In response to such fears and in anticipation of calls for the group to be shut down, DIYbio has begun policing itself. Cowell says there is now "a self-imposed moratorium on 'wetwork'", or all synthetic biology experiments, until researchers can show that what they are doing is safe. For the moment, the group is focusing on DNA fingerprinting projects, with the analysis carried out by commercial labs, rather than manipulating genetic information themselves.
The first such project is BioWeatherMap, a plot of the different microbes, or "bioweather", to be found on street crossing buttons. Over the next few months DIYbio hopes to mobilise amateur scientists in Boston, San Francisco, Seattle and other cities to send in swab samples from their nearest street corner. A commercial lab will then sequence the microbes they find and DIYbio will post the results online with the help of mapping software such as Google Maps.
"I think this is a perfect opportunity for high-school biology classes to get exposed to genomics, sequencing and microbiology," says DIYbio co-founder Jason Bobe, who expects to find hundreds or even thousands of different species living on each crosswalk button.
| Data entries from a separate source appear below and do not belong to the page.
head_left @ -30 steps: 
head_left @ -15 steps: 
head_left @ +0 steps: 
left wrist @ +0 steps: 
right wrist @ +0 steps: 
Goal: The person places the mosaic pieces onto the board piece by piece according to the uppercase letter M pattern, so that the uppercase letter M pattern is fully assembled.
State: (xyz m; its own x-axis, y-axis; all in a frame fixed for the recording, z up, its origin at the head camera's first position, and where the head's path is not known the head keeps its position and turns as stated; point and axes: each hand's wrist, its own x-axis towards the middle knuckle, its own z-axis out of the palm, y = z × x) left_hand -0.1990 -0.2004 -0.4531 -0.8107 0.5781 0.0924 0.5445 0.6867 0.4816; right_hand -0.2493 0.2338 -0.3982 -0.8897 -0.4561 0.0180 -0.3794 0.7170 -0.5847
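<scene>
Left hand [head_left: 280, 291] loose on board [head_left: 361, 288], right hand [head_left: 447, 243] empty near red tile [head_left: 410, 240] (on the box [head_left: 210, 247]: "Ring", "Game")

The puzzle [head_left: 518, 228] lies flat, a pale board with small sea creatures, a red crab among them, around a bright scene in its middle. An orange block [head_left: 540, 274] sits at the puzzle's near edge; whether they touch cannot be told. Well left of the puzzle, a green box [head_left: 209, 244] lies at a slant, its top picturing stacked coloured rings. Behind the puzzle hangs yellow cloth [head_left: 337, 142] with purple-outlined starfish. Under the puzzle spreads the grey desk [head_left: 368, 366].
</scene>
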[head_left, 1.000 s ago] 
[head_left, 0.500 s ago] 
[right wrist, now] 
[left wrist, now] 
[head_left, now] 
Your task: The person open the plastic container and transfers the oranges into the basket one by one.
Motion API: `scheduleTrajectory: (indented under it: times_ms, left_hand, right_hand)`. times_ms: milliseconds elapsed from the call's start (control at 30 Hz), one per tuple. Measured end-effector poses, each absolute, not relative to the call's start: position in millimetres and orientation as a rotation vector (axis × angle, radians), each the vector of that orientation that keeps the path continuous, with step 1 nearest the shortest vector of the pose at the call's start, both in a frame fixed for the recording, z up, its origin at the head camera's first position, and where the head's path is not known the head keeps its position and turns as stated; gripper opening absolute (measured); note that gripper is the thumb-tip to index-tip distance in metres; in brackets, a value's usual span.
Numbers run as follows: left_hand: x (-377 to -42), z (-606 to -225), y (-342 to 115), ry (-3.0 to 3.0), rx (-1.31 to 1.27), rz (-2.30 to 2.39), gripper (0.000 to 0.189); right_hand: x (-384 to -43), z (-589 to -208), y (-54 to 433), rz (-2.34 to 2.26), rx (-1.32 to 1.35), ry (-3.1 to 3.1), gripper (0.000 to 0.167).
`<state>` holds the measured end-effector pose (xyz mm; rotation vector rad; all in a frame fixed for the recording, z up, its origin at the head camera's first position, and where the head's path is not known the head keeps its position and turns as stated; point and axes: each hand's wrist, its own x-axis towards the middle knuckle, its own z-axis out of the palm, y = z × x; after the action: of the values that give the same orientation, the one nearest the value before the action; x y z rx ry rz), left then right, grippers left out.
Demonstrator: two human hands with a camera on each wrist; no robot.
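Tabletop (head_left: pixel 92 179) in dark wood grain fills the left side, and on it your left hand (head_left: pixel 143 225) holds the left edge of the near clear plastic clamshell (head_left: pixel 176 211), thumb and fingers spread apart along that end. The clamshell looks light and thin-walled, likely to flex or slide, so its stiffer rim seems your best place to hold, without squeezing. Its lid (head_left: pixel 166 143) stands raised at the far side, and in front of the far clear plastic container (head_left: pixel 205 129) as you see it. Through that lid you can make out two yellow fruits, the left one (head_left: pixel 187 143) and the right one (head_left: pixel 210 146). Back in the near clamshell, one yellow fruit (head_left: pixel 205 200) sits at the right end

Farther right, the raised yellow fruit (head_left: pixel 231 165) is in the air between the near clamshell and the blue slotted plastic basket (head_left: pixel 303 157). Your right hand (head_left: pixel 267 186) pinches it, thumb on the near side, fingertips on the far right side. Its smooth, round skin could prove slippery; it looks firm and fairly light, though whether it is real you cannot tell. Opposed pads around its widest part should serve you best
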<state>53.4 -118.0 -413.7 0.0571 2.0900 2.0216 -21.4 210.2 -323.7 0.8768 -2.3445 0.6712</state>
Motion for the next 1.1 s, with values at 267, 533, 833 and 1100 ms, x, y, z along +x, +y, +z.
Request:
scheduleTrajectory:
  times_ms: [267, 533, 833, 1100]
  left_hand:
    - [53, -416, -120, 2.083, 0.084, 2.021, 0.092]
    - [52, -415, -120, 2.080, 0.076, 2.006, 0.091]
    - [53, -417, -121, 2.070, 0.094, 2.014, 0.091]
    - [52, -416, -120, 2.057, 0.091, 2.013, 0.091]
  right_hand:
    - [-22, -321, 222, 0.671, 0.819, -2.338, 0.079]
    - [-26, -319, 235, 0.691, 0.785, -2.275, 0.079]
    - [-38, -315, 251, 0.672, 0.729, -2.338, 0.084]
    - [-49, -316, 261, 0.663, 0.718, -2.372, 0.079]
Ultimately, Cowell hopes to set up a public lab where group members can safely conduct experiments of the kind Aull managed in her closet. In this he has the surprising support of George Church, a synthetic biology researcher at Harvard University who in 2004 published a paper claiming that the consequences of synthetic DNA misuse could be more severe than chemical and nuclear weapons. He now says: "The world has an energy crisis and a healthcare crisis that synthetic biology can help solve; we need to go out and do it and the more people working on this, the better."
Church argues that licensing and monitoring would-be DIY biologists is better than alienating them. "It's going to happen anyway; you can make it go underground or you can try to shape it," he says.
Church has agreed to act as an adviser to DIYbio, which will give the group greater academic oversight and could allow it to resume experimental work with less fear of being shut down.
As for Aull, she is coming out of the closet with plans to help DIYbio set up protocols for safe lab practices. She says she will donate her thermocycler to the group if it is able to secure a public lab and she's also planning to carry out further work on her microbe to confirm it really is performing logic operations.
Based on her own experiences of DIY biology, including its limitations, she says warnings of the dangers are overblown. "It's like a baby that just rolled over for the first time and his aunt is crying because she doesn't have anything to wear to his wedding."